* _REQUIRED ACTION_
Would you transcribe each entry precisely as it stands, setting aside any images?

* _SUPPLIED RECORDS_
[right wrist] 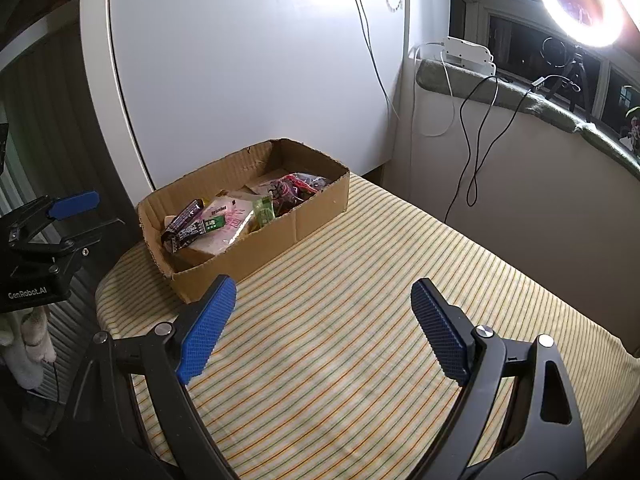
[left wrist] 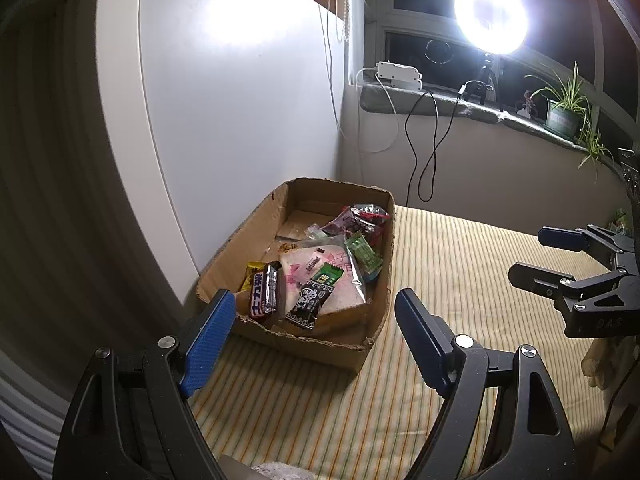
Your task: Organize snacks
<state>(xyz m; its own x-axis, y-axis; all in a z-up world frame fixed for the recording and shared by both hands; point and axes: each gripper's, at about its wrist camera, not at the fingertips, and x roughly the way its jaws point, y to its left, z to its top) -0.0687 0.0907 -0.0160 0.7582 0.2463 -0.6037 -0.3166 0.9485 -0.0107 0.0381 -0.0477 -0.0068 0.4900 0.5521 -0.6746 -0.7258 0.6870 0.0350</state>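
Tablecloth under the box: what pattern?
Thin yellow, orange and green stripes on the tablecloth; clearest in right wrist view.

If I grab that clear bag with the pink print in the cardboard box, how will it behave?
The clear bag with pink print looks like thin glossy film, so probably slippery and floppy at the edges. It seems to hold a flat slab, likely light. The black-and-white packet and green packet lie on top and may slide off.
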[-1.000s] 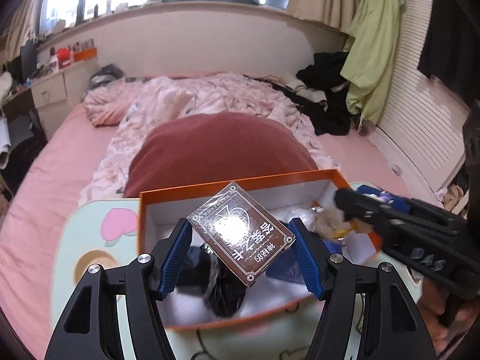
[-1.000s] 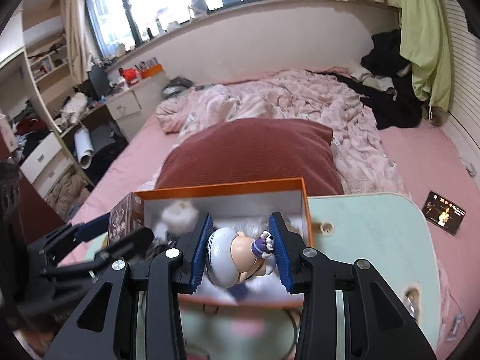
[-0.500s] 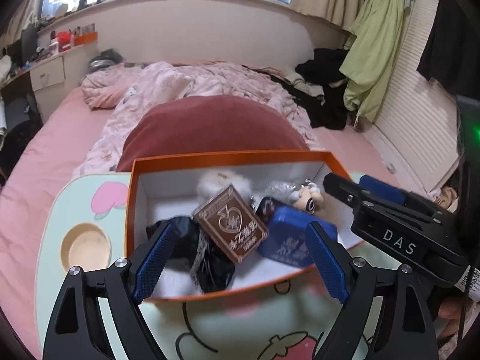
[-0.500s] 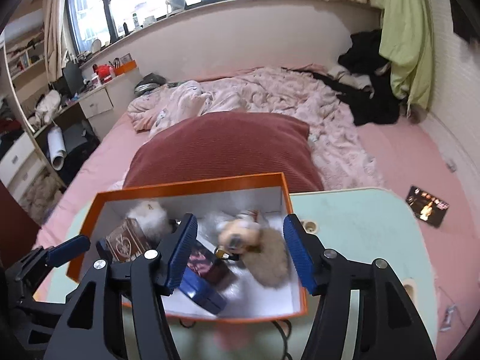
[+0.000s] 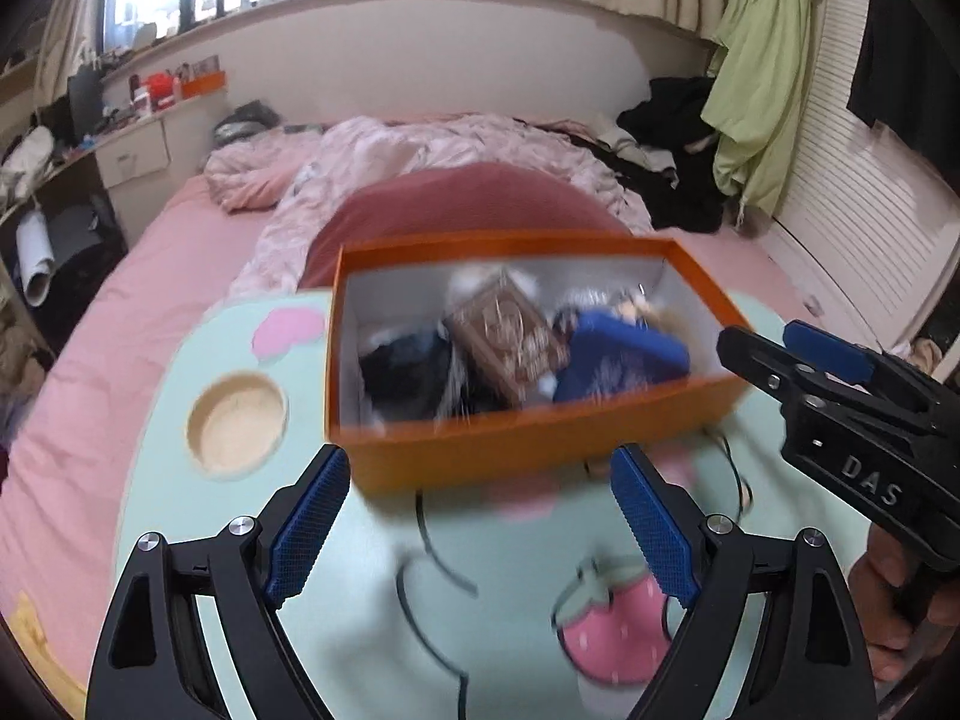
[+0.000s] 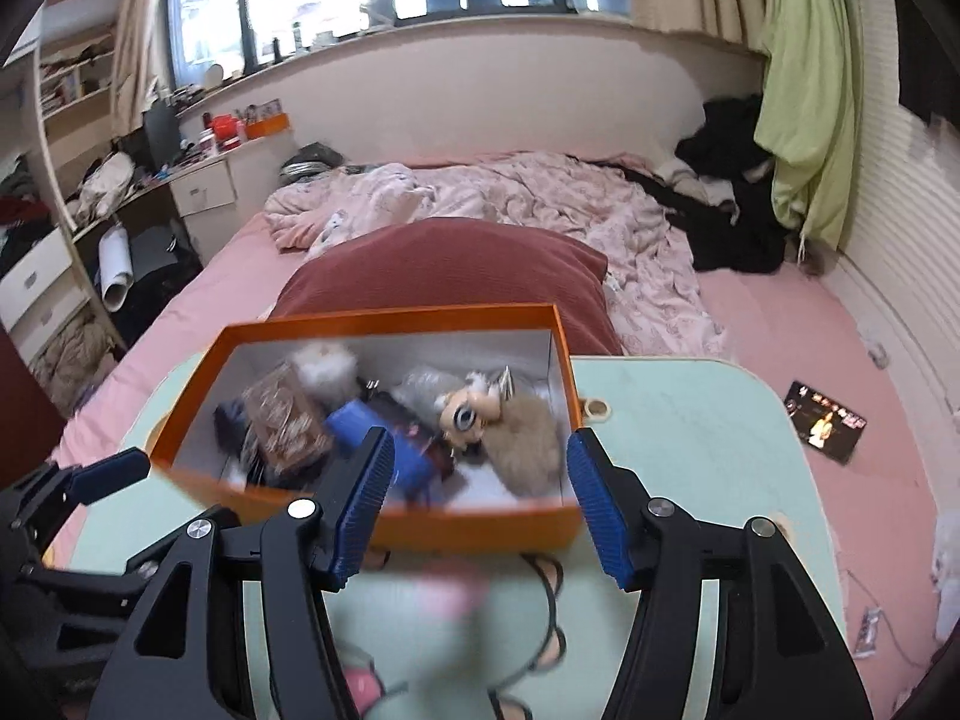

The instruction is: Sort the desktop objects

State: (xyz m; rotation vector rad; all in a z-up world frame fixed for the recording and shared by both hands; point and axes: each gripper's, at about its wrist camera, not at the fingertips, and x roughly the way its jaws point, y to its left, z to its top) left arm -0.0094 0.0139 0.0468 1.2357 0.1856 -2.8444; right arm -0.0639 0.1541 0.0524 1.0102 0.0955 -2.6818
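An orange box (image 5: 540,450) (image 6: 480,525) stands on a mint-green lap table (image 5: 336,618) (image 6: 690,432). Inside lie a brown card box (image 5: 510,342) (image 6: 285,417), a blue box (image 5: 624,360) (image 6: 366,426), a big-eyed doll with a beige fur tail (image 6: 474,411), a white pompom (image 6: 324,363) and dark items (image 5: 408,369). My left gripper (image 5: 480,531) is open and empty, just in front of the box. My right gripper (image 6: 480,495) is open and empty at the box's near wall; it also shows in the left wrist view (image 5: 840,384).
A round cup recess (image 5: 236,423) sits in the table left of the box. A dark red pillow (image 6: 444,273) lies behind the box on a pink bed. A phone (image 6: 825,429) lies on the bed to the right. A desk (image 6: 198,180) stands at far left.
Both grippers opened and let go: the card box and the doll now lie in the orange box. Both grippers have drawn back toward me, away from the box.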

* _TASK ANSWER_
[right wrist] 
[left wrist] 
Your task: Organize snacks
<state>(xyz m; its own x-axis, y-axis; all in a z-up world frame fixed for the recording and shared by both hands; point and axes: each gripper's, at about its wrist camera, not at the fingertips, and x roughly the way its jaws point, y to its left, z to its top) -0.0687 0.0907 -0.0160 0.7582 0.2463 -0.6037 -0.3166 0.9485 -0.0107 0.0381 -0.0477 -0.0068 0.4900 0.5521 -0.6746 -0.7258 0.6870 0.0350</state>
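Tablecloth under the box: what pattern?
Thin yellow, orange and green stripes on the tablecloth; clearest in right wrist view.

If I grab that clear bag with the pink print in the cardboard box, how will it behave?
The clear bag with pink print looks like thin glossy film, so probably slippery and floppy at the edges. It seems to hold a flat slab, likely light. The black-and-white packet and green packet lie on top and may slide off.
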[-1.000s] 
[-1.000s] 
[-0.500s] 
[-0.500s] 
[+0.000s] 
[+0.000s] 

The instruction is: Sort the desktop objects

State: (xyz m; rotation vector rad; all in a z-up world frame fixed for the recording and shared by both hands; point and axes: each gripper's, at about its wrist camera, not at the fingertips, and x roughly the way its jaws point, y to its left, z to its top) left arm -0.0094 0.0139 0.0468 1.2357 0.1856 -2.8444; right arm -0.0639 0.1541 0.0524 1.0102 0.0955 -2.6818
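An orange box (image 5: 540,450) (image 6: 480,525) stands on a mint-green lap table (image 5: 336,618) (image 6: 690,432). Inside lie a brown card box (image 5: 510,342) (image 6: 285,417), a blue box (image 5: 624,360) (image 6: 366,426), a big-eyed doll with a beige fur tail (image 6: 474,411), a white pompom (image 6: 324,363) and dark items (image 5: 408,369). My left gripper (image 5: 480,531) is open and empty, just in front of the box. My right gripper (image 6: 480,495) is open and empty at the box's near wall; it also shows in the left wrist view (image 5: 840,384).
A round cup recess (image 5: 236,423) sits in the table left of the box. A dark red pillow (image 6: 444,273) lies behind the box on a pink bed. A phone (image 6: 825,429) lies on the bed to the right. A desk (image 6: 198,180) stands at far left.
Both grippers opened and let go: the card box and the doll now lie in the orange box. Both grippers have drawn back toward me, away from the box.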

This brings the exercise to completion.